Re: killing onreadable completions

Sage Weil <sweil@xxxxxxxxxx> · Fri, 12 Jan 2018 23:48:22 +0000 (UTC)

On Fri, 12 Jan 2018, Gregory Farnum wrote:
> On Fri, Jan 12, 2018 at 1:37 PM, Sage Weil <sweil@xxxxxxxxxx> wrote:
> > A dream of mine is to kill off the onreadable callback in ObjectStore
> > completely.  This is *mostly* a non-issue with BlueStore with a few
> > exceptions (creates/deletes still need a flush before they are visible to
> > collection_list()), but because FileStore has no in-memory cache/state
> > about it's changes it is a long way from being possible.
> >
> > My thinking recently has been that at some point we'll reach a point where
> > we care more about OSD code simplicity than FileStore performance
> > (presumably at some point after we move a bunch of users over to
> > BlueStore) and then we implement some kludge in FileStore to hide
> > this.
> >
> > Today I was looking at a weird ECBackend issue and it looks like there
> > we're still doing dual acks for commit and readable... all in order to
> > make sure that a read that follows a write will order properly (even on
> > replicas).  That means double the messages over the wire to track
> > something that can be done with a simple map of in-filght objects in
> > memory.  But instead of implementing that just in ECBackend, implementing
> > the same thing in FileStore would kill 100 birds with one stone.
> 
> Can you elucidate on what's happening with ECBackend? I'd assume part
> of the complexity is about maintaining the cache that lets us pipeline
> writes that overlap, and I don't quite see how what you're discussing
> would work with that.
> ...and, actually, now that I think about it I'm not entirely sure the
> bluestore semantics would work for ec overwrite pools without this
> overlay?
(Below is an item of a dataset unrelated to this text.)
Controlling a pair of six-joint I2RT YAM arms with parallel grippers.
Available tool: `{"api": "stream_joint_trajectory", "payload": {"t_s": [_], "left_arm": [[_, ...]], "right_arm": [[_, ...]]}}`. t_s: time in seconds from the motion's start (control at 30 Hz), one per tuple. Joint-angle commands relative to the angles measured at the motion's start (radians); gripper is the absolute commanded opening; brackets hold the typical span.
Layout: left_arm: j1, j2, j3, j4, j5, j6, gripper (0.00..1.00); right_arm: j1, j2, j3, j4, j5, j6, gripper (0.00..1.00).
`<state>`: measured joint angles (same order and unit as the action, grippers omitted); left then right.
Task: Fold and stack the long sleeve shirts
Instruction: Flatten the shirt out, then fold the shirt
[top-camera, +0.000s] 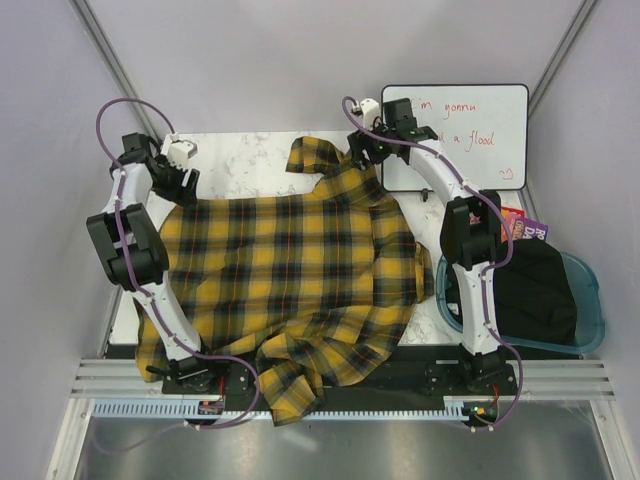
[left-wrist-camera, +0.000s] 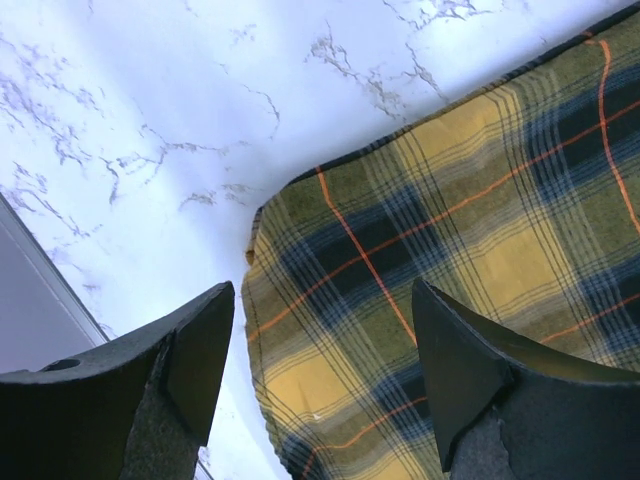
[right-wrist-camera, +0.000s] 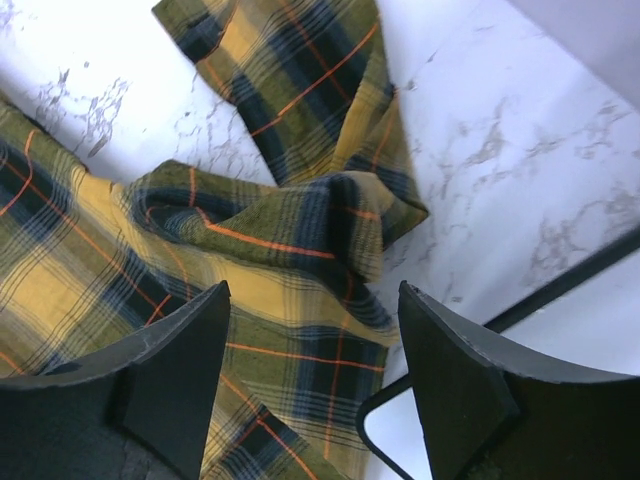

What are the rules again?

ECBackend is sending messages for both commit and onreadable on sub 
writes, and not completing the write until both are done.  I come up with 
any reason why it would be doing that... except to make sure that on a 
read the previous writes have first applied.  I don't think this is 
related to the cache per se; it's just that any read needs to wait for 
prior writes to apply before proceeding.

(The bug I'm fixing is only peripherally related to this; I just noticed 
that it would go away if we didn't have the onreadable callbacks at all 
and got off on this tangent...)

> > The naive concept is that when you queue_transaction, we put an item in
> > hash tale in the Sequencer indicating a write is in flight for all oids
> > referenced by the Transaction.  When we complete, we remove it from the
> > hash map.  Probably unordered_map<ghobject_t,int> where it's just a
> > counter.  Then, on read ops, we do a wait_for_object(oid) that waits for
> > that count to be zero.  This is basically what the ECBackend-specific fix
> > would need to do in order to get rid of the messages over the wire (and
> > that trade-off is a no-brainer).
> >
> > For ReplicatedPG, it's less obvious, since we already have per-object
> > state in memory that is tracking in-flight requests.  The naive filestore
> > implementation adds a hash map insert and removal + plus some lookups for
> > read ops with the allocation of the callback, and queueing and executing
> > the callback on io apply/completion.  Not sure that's a win for the
> > simple implementation.
> >
> > But: what if we make the tracking super lightweight and efficient?  I'm
> > thinking this, in the OpSequencer:
> >
> >  std::atomic<int> inflight_by_hash[128];
> >
> > where we hash the object id and increment the atomic slot in appropriate
> > slot, then decrement on completion.  That's basically 0 overhead for
> > tracking in the write path.  And for the read path, we just test the slot
> > and (if it's 0) proceed.  If it's not zero, we take the OpSequencer lock
> > and do a more traditional cond wait on the condition (the write path is
> > already taking the qlock on completion so it can signal as needed).
> >
> > This is probabilistic, meaning that if you have a lot of IO in flight on a
> > sequencer (== PG) when you issue a read you might wait for an unrelated
> > object you don't need to, but with low probability.  We can tune the size
> > of the counter vector to balance that probability (and long-tail read
> > latencies in mixed read/write workloads) with memory usage (and I guess L1
> > misses that might slow down flash read workloads a bit).
> 
> So you're...trying to optimize the memory allocation pattern here,
> instead of just maintaining a red-black tree? :)
> If that's the case, it seems like maintaining a hash map with
> preallocated in-place objects (except for collisions, I suppose) is a
> better choice — it won't take many unneeded delays to cancel out any
> increase in memory allocator efficiency! (If you're worried about the
> names not fitting, we can store the raw pgid; that has a lot less
> chance of colliding than a simple %128. Or have a spillover struct for
> longer object names.)

The trivial thing is to make an unordered_map<ghobject_t,int> map of 
in-flight writes.  And the cost of maintainign that is probably okay on 
the write side.

The problem is that on the read side there is currently *no* check at this 
layer for anything, so we would be adding a mutex lock + hash lookup + 
unlock.

And maybe that's actually fine...  I guess I and do a proof of concept 
branch to see!

sage